Charlottesville city councilors are hesitant to walk away from the West Main Streetscape project and want to give the new city manager a crack at balancing the city’s different capital priorities.

With several costly projects on the horizon and limited funds available, city officials have told the council that they need concrete guidance about which ones to focus on. A decision about whether to shelve the West Main project, which has been in the works since 2013, was expected Tuesday, given previous discussions.

Although no clear decision was reached on West Main following Tuesday’s discussion, councilors supported delaying the contentious Seventh Street Parking Garage.

Tuesday’s meeting was the third in the last month in which councilors have weighed the different capital projects. Councilors started discussing how to prioritize those projects in November.

“Let’s let [City Manager Chip Boyles] put his creative thoughts to work, and see if he’s got some ideas for us that we can come back and either you can incorporate into a budget or he can tell us, ‘here’s your choices’ or ‘no, you’re talking crazy talk’ or something,” Councilor Lloyd Snook said of West Main. “But I’d like to see Mr. Boyles practicing and if there’s any way to make sense out of what we’ve been saying.”

Councilor Heather Hill also supported that plan.

The proposed five-year capital improvement program does not include additional funding for the West Main project. The four phases are expected to cost about $52 million — $33 million of which would need to come from the city — and redesign the corridor from Jefferson Park Avenue to Ridge-McIntire Road.

About $18 million already has been allocated, and $3.2 million has been spent on the project thus far, according to presentations at previous meetings. City staff have said that about $3 million is needed for necessary maintenance and utility improvements, regardless if the overall project moves forward.

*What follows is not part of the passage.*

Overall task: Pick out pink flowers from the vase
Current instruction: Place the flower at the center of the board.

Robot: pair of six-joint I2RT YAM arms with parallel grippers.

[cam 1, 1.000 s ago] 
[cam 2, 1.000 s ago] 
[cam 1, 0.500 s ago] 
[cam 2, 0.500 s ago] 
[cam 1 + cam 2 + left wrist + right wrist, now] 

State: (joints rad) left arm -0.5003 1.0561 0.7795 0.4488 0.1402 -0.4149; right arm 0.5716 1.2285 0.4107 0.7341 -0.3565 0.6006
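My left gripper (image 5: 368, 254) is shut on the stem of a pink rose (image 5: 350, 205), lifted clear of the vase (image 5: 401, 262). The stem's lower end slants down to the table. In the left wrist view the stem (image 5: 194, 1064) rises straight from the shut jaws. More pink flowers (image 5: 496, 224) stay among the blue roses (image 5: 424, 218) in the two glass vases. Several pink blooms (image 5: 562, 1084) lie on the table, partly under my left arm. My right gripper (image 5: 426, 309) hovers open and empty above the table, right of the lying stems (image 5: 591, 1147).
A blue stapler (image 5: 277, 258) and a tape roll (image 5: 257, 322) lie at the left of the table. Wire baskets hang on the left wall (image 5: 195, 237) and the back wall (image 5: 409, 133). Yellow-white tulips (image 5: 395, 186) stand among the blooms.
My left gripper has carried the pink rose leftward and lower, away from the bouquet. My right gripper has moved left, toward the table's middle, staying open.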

The proposed $160.5 million CIP includes $35.4 million for fiscal 2022, which starts July 1. The council approves a five-year capital spending plan each year, but only dedicates funding for one year at a time. Further years are included as projections.

“Our staff will keep working, but we’ll take a look and come back to you then by April 1 with some type of recommendation or at least the opportunities and ideas to help you make your decision,” Boyles said of the capital spending plan.

Boyles added that continuing to work on the different projects wouldn’t be a wasted effort.

Any changes to the CIP would be included in the city manager’s proposed budget, which will be presented March 1. The council will approve a budget in mid-April.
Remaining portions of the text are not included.